### PROBLEM TO SOLVE
Begin at the line below that holds "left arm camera" and end at the line that holds "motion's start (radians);", transcribing each line exactly and skipping any picture.

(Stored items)
= = = = = = =

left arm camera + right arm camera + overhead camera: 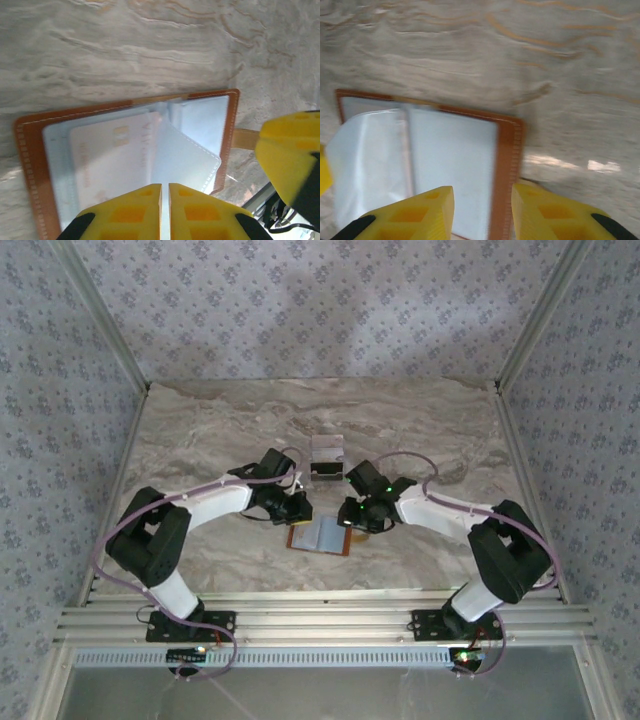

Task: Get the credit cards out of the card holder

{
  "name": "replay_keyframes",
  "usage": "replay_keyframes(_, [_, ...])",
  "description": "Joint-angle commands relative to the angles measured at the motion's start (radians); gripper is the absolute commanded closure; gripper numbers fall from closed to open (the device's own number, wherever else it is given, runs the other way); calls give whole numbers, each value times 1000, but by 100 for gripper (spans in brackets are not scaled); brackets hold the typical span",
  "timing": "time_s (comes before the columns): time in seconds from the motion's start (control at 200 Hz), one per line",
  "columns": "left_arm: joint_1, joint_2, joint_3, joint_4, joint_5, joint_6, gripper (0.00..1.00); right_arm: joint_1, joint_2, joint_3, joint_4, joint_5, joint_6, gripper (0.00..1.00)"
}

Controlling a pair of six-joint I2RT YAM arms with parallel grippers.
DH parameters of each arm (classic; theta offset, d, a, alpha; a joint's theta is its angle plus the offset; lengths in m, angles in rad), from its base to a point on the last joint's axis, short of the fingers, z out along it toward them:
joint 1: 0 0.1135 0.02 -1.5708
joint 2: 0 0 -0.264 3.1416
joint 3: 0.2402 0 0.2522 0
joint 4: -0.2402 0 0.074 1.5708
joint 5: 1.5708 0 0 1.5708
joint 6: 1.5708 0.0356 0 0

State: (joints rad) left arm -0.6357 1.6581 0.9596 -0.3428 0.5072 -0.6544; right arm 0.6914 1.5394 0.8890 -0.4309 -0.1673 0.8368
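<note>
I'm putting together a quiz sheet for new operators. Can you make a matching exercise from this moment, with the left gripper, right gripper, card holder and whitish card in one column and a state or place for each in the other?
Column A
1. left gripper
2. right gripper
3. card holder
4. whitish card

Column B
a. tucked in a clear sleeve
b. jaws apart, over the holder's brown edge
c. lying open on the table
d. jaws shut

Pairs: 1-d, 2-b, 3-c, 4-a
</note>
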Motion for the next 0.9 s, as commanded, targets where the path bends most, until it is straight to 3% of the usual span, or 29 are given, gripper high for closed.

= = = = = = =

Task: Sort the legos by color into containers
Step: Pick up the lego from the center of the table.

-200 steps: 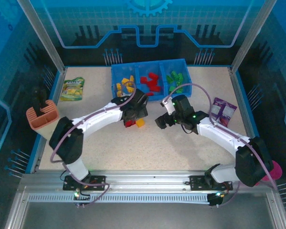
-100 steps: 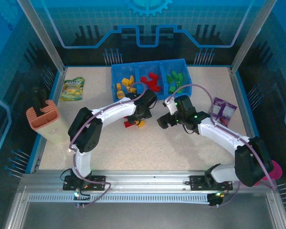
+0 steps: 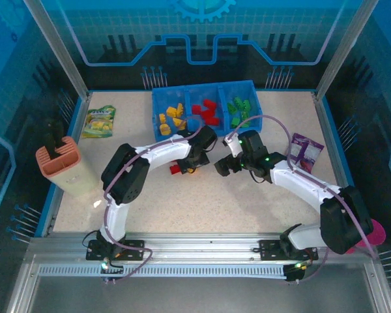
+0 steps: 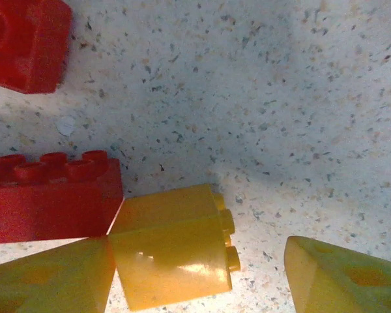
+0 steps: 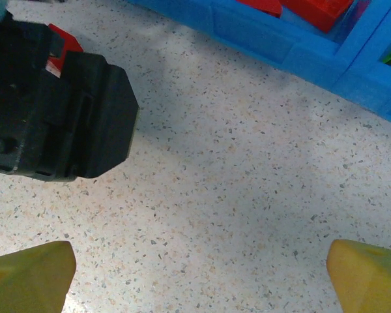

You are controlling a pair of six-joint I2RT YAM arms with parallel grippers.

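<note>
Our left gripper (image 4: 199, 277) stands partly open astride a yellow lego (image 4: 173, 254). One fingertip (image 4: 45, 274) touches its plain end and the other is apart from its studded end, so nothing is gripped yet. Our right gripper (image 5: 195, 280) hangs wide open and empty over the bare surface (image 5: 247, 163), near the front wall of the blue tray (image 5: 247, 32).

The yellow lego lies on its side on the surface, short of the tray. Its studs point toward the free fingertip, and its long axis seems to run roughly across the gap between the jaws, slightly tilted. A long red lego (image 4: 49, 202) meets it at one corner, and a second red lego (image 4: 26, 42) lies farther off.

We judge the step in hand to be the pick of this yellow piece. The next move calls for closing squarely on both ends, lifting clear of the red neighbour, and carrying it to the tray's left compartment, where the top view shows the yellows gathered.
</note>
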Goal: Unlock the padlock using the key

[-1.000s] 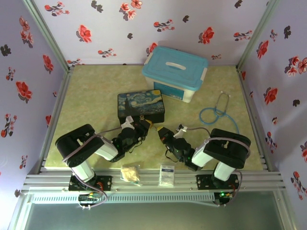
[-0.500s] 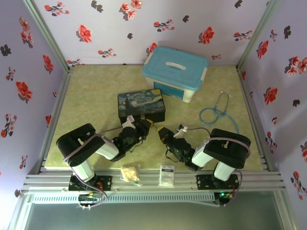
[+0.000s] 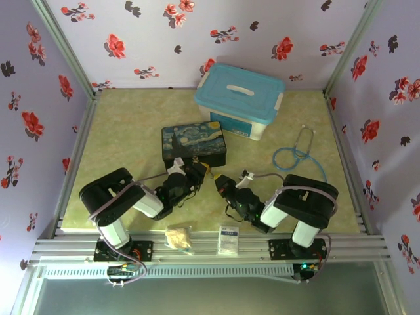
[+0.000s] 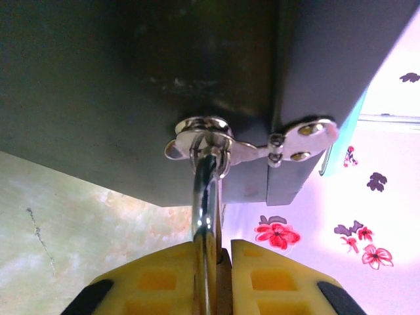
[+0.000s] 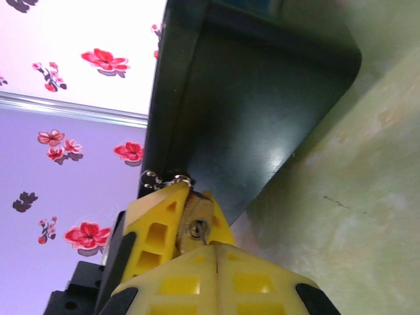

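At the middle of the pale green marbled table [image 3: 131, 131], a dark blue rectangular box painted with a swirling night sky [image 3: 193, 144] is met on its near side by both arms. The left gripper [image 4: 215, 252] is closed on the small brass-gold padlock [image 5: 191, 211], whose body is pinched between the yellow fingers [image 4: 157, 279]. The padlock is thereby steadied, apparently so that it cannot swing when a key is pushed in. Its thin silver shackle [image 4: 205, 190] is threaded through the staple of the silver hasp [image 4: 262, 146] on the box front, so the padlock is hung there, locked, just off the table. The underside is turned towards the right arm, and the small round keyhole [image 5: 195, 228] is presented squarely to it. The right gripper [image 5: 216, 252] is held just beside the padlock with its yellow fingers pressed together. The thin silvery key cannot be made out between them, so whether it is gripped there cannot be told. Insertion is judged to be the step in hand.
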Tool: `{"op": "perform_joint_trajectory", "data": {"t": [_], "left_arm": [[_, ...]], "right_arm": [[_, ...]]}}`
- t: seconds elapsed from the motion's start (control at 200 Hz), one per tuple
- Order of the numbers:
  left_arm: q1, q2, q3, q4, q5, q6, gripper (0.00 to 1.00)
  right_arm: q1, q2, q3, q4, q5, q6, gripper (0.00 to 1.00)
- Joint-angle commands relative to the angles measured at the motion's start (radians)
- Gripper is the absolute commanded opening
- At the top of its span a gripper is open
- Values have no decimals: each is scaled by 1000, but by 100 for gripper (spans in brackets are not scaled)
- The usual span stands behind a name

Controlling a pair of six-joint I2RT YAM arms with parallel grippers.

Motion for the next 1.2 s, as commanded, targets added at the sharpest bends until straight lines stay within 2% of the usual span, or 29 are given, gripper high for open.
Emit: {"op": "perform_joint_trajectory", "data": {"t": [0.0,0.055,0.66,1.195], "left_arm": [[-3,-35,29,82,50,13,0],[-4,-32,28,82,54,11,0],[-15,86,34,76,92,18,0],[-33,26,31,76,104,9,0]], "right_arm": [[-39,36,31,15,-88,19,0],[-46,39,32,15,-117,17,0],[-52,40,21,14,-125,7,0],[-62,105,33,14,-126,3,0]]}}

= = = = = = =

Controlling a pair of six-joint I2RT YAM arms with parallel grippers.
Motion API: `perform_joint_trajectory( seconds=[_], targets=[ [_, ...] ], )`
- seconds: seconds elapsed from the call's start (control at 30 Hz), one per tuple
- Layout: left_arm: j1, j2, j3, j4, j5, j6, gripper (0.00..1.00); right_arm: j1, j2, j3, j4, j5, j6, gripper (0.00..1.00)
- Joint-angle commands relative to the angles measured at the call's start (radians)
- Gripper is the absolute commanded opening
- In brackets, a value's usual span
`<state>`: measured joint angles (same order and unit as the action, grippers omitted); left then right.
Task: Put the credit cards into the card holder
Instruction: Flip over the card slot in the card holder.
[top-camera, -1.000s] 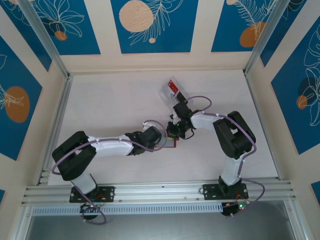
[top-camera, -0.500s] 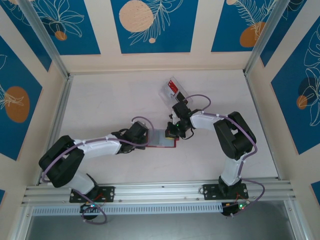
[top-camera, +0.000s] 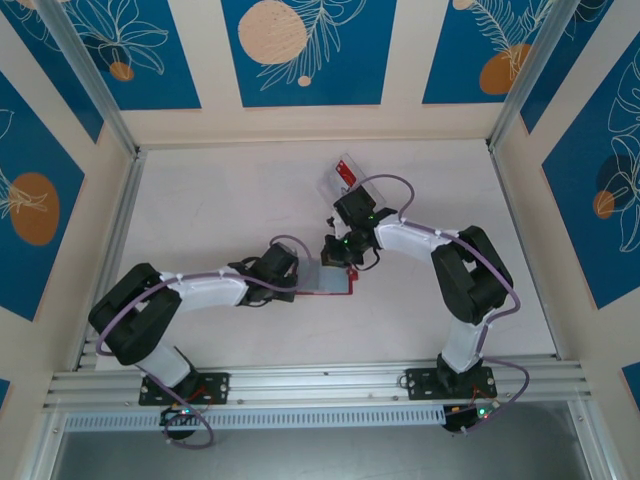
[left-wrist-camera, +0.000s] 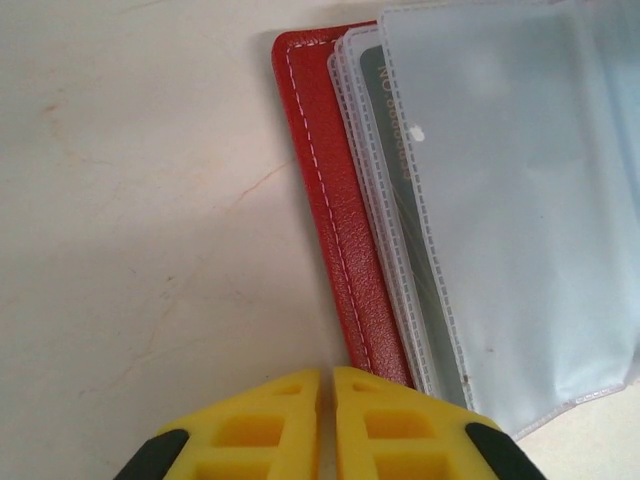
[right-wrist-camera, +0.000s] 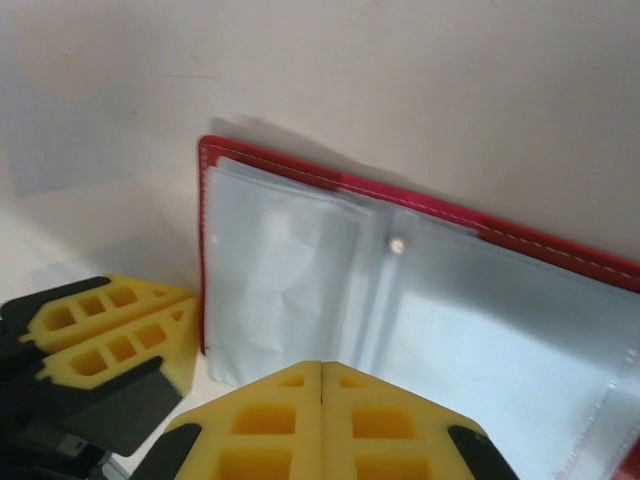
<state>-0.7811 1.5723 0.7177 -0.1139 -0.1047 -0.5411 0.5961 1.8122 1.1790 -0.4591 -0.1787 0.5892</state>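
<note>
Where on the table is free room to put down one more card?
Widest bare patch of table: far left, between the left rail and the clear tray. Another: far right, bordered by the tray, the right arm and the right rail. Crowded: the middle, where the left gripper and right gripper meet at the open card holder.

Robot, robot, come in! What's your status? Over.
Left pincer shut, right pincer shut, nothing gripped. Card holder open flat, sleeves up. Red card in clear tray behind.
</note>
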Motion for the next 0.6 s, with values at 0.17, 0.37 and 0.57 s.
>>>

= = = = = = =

### SOLUTION TO THE PROBLEM
left arm camera + right arm camera + overhead camera: 

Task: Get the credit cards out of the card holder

{
  "name": "replay_keyframes",
  "usage": "replay_keyframes(_, [_, ...])",
  "description": "Joint-angle commands relative to the angles measured at the motion's start (radians); gripper is the absolute commanded closure; gripper numbers fall from closed to open (the device's own number, wherever else it is given, runs the other way); calls give whole numbers, each value times 1000, but by 100 for gripper (spans in brackets are not scaled); brackets hold the typical span",

Nothing further is needed to complete this exercise.